Return only the lines of the data below from the line with "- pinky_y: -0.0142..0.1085" up to and including the line with "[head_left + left", exactly as written, with the pictures omitted.

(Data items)
'''

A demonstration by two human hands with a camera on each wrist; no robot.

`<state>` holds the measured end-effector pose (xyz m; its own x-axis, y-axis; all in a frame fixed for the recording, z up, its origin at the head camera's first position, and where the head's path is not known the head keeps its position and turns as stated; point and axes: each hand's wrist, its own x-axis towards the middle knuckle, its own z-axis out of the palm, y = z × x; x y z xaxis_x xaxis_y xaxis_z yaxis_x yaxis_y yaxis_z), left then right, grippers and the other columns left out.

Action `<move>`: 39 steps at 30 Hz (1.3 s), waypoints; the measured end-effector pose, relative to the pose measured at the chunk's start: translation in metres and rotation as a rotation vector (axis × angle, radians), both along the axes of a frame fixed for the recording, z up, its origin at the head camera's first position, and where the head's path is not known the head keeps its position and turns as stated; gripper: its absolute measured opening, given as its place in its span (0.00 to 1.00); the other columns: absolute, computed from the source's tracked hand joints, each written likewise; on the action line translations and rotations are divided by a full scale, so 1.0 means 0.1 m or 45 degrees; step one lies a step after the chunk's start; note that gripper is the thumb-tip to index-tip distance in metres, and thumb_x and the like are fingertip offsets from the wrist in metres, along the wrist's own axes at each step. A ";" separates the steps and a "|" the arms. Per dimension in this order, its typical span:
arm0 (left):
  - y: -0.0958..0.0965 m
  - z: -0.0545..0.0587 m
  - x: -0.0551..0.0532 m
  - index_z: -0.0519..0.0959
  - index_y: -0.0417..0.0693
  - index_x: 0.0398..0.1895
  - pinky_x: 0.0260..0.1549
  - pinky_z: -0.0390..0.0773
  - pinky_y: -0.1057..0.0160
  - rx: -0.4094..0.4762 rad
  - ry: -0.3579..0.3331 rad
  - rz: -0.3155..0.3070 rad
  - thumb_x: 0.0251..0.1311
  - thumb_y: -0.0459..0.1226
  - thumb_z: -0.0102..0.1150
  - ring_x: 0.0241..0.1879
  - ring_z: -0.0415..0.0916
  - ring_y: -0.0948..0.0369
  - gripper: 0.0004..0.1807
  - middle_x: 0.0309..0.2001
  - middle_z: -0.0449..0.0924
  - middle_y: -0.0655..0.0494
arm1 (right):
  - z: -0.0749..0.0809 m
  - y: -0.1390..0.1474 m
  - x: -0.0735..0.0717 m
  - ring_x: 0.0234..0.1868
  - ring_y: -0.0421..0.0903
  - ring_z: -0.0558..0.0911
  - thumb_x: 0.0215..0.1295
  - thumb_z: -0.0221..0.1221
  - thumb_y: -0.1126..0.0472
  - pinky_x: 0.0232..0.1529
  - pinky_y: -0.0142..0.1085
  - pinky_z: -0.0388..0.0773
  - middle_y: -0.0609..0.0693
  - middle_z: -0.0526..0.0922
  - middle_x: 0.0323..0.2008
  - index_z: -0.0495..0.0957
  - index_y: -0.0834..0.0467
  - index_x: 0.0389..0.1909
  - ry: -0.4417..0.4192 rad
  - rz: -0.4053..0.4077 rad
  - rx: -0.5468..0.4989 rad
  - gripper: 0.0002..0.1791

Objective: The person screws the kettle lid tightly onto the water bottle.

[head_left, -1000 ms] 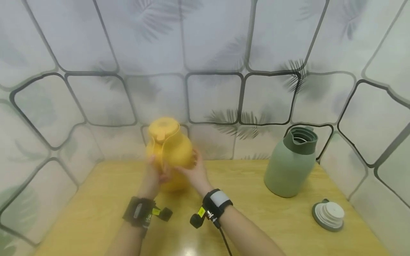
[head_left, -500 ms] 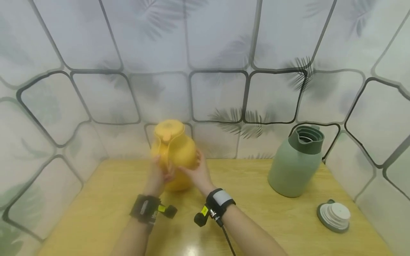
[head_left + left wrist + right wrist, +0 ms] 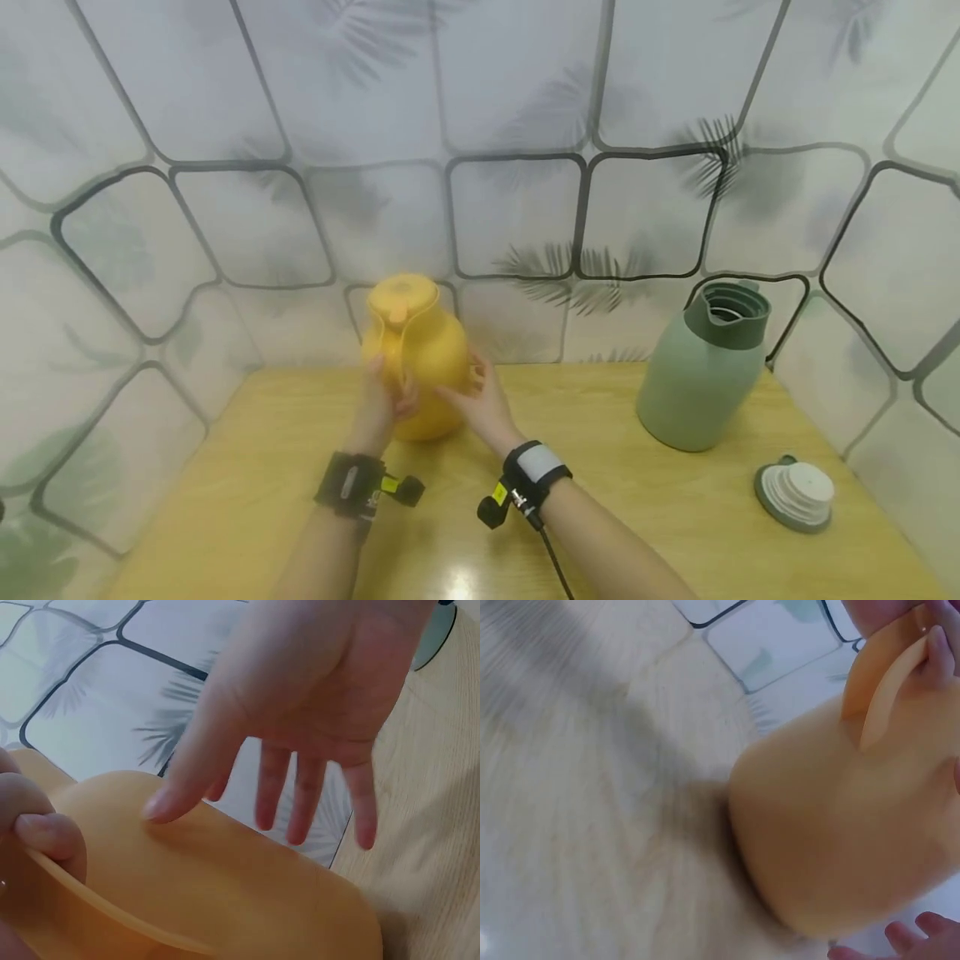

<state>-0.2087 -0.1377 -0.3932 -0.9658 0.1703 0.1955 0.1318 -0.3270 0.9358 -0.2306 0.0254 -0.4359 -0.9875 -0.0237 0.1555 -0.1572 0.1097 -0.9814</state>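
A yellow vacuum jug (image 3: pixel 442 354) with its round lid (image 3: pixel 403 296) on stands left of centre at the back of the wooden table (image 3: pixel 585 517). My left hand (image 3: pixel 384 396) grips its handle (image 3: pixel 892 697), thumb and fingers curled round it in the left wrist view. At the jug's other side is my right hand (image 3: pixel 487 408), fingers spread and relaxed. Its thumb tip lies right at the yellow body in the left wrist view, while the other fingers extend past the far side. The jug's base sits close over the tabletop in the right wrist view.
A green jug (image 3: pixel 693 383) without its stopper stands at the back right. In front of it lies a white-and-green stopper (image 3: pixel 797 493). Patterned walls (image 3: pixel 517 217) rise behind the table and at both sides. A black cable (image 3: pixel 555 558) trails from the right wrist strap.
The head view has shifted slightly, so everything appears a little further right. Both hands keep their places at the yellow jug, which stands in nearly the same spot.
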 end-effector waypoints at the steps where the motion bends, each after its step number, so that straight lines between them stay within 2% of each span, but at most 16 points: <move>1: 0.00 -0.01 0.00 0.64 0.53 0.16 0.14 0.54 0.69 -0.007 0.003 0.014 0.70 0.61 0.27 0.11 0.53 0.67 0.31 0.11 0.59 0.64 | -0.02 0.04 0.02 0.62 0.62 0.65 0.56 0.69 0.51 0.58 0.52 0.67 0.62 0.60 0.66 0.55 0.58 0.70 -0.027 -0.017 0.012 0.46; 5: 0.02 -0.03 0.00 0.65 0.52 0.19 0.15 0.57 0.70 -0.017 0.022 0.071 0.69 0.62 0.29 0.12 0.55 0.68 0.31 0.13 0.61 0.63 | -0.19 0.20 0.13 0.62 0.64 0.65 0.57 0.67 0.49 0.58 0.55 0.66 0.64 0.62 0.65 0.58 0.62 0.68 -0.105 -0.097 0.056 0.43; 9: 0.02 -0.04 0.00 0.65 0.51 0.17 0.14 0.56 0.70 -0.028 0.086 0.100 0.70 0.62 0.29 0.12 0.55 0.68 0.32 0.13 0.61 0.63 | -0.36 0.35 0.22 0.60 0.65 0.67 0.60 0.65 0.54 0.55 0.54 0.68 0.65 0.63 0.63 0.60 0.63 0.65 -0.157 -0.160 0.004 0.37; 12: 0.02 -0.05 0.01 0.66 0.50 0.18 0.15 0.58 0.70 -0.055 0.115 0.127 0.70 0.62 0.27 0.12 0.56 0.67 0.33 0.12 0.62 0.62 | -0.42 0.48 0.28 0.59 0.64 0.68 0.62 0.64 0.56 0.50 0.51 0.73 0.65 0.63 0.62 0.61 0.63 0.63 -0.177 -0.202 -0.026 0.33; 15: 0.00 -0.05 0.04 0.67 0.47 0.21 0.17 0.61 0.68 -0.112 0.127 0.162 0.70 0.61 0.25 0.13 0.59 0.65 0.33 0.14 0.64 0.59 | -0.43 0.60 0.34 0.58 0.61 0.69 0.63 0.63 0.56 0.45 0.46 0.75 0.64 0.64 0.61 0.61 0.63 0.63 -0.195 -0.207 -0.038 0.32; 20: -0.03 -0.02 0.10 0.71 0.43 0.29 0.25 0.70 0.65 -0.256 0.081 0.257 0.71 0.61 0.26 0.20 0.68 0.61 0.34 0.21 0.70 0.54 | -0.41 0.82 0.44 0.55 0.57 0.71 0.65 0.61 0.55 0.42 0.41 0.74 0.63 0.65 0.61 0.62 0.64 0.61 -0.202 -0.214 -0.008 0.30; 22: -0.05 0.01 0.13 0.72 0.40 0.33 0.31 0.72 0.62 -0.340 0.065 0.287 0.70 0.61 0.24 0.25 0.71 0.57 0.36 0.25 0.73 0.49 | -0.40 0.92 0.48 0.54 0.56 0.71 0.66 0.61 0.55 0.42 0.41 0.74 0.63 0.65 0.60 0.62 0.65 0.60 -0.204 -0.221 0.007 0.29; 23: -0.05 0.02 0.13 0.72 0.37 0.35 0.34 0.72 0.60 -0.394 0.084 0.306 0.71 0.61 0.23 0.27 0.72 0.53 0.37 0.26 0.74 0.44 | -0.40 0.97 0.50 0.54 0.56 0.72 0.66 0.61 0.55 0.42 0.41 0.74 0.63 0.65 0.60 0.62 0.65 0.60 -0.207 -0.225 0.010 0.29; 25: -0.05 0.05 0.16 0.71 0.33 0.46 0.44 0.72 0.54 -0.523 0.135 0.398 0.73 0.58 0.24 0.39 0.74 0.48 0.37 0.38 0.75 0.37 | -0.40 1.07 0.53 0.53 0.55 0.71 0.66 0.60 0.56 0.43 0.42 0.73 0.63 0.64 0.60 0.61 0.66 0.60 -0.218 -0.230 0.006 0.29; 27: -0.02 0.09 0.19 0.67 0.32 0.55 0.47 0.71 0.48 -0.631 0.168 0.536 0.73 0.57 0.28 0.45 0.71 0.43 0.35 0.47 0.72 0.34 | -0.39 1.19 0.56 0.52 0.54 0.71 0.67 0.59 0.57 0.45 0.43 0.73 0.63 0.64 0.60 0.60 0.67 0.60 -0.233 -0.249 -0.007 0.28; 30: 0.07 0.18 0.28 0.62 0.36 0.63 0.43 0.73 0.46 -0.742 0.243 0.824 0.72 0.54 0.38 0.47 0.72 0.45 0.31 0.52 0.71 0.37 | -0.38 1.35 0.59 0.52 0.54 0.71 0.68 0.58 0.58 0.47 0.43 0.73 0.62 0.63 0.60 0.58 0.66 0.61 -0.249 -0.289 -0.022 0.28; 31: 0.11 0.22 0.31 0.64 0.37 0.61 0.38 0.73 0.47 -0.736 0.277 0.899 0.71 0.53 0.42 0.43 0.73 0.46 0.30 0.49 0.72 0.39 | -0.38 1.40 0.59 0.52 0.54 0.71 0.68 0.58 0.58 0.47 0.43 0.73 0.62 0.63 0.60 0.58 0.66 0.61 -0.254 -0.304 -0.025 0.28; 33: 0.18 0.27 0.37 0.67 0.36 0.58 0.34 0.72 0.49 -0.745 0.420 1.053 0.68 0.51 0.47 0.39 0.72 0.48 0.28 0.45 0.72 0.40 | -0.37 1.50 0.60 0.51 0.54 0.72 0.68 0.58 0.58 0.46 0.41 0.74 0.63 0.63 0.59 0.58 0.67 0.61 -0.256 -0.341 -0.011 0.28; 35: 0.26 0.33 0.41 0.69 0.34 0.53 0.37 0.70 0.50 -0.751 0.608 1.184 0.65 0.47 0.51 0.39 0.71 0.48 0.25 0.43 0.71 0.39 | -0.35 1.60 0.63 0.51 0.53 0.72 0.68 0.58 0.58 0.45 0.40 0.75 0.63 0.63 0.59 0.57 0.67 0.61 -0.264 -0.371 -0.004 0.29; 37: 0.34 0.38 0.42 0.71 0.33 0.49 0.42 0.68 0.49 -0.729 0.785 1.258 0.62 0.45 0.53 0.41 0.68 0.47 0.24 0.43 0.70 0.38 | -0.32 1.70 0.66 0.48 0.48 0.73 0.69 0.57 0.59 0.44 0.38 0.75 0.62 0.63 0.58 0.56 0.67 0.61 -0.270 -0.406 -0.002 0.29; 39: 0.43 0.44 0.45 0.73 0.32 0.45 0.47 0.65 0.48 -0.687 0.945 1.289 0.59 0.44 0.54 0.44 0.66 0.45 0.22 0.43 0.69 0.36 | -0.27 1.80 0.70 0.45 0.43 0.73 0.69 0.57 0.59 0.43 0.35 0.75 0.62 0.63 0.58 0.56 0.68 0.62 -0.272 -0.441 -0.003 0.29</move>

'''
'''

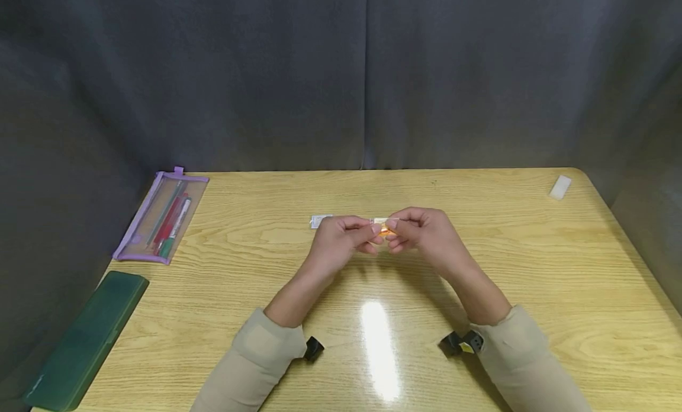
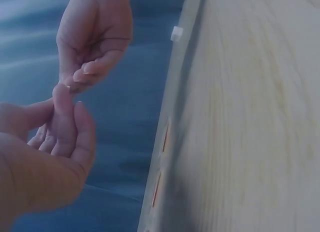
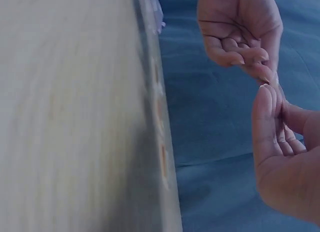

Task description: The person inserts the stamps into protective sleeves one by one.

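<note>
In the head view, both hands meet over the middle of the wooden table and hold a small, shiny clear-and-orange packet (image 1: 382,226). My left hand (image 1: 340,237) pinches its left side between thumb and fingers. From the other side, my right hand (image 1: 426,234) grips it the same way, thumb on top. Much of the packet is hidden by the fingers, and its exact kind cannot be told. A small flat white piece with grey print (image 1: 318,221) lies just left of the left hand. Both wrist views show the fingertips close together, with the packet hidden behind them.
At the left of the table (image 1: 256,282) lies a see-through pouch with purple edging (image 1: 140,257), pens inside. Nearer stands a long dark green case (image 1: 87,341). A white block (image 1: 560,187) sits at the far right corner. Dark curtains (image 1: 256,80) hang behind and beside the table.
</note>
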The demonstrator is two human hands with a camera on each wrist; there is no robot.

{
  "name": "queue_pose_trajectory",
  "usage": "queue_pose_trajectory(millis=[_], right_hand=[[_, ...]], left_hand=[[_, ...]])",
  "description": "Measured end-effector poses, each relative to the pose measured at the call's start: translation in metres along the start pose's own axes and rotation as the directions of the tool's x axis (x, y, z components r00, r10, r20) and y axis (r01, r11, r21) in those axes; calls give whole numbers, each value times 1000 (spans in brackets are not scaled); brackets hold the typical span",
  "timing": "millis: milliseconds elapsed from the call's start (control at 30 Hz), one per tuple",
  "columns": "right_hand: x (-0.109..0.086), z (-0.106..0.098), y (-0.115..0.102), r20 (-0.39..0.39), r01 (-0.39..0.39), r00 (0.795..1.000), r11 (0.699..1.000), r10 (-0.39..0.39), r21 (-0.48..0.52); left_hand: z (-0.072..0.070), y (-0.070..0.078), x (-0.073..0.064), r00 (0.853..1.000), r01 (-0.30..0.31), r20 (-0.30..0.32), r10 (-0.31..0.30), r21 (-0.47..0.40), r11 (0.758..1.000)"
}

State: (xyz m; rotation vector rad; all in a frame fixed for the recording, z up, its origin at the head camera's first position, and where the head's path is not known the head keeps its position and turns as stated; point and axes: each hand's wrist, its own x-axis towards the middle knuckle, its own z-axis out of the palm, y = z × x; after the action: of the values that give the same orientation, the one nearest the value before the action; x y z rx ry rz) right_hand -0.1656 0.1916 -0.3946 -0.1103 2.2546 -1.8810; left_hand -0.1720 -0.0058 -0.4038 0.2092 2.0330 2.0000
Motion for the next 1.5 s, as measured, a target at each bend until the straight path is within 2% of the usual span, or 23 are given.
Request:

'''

### Task response:
  - pinky_y: -0.0142..0.1085
  - pinky_z: -0.0388..0.0773
  - middle_y: -0.0609..0.0693
  - middle_z: -0.0526..0.0922
  - middle_x: 0.0323..0.2008
  - index_z: -0.0495..0.0957
  - index_y: -0.0834..0.0467
  - index_x: 0.0389..0.1909
  - ry: -0.4417..0.4192 rad
  - rz: -0.4053..0.4077 rad
  - rx: -0.5468..0.4989 rad
  - gripper: 0.0002..0.1791

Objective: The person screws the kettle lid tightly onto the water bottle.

[head_left, -1000 ms] 
[head_left, -500 ms] 
[head_left + left wrist + right wrist, +0 ms] 

The exercise has been finished.